Inizia così il post di Sala Scolari, studentessa di 23 anni della Cattolica di Piacenza, pubblicato su Linkedin, il social network per professionisti più grande al mondo: un messaggio che nel giro di tre giorni ha avuto decine di migliaia di visualizzazioni da tutta Italia, con quasi 200 commenti.

Un messaggio di positività in una Italia in cui ancora tanti giovani faticano ad inserirsi nel mondo del lavoro.

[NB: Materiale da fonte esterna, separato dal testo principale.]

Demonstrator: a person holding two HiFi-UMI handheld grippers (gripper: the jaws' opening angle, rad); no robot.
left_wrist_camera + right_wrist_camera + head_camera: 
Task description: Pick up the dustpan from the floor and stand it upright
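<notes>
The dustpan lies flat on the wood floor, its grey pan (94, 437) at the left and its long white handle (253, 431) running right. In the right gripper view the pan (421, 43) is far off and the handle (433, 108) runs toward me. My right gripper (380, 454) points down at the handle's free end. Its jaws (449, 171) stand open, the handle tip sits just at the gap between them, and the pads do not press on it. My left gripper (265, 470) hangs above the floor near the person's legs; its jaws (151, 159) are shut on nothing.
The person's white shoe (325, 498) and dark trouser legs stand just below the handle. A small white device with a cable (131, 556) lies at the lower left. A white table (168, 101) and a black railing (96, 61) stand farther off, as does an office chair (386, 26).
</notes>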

“Mi hanno detto che trovare lavoro è difficile, – scrive Sara – quindi bisogna accontentarsi ed accettare qualsiasi cosa. Mi hanno detto che il lavoro è solo fatica e non piacere. Come può non piacerti qualcosa che occupera buona parte della tua vita? Ho studiato tanto, mi sono data da fare, ho raggiunto ottimi risultati e ho fatto tutto questo perche io ci credo”.

“Credo ancora che si possa trovare il “lavoro dei sogni”, che non contino solo le raccomandazioni ma anche i meriti, che un giorno tutti gli sforzi fatti verranno riconosciuti, che le capacità, le potenzialità e il talento abbiano importanza. Penso che tutti i ragazzi che studiano o i neolaureati debbano ragionare in quest’ottica e non partire gia demotivati”.

“Come possono gli altri credere in noi – la conclusione -, se non siamo noi i primi a farlo? Noi costruiamo il nostro futuro”.

Proprio Linkedin in questi giorni ha svelato l’annuale classifica delle ‘Buzzword’, le parole più utilizzate dai lavoratori nei propri profili.

I dati – come riporta l’Ansa – evidenziano una vera e propria esigenza da parte dei professionisti nell’indicare i propri punti di forza nell’essere “specializzati” ed “esperti” come avveniva in passato, ma soprattutto “competenti”, parola che per la prima volta fa il suo ingresso in questa graduatoria.

Esce invece per la prima volta dal 2015 dalle prime 10 parole più usate dai lavoratori sia a livello globale che italiano, la parola “successo”. Per quanto riguarda l’Italia, infine, a sorpresa scompare dalla top 10 anche la parola “creativo”.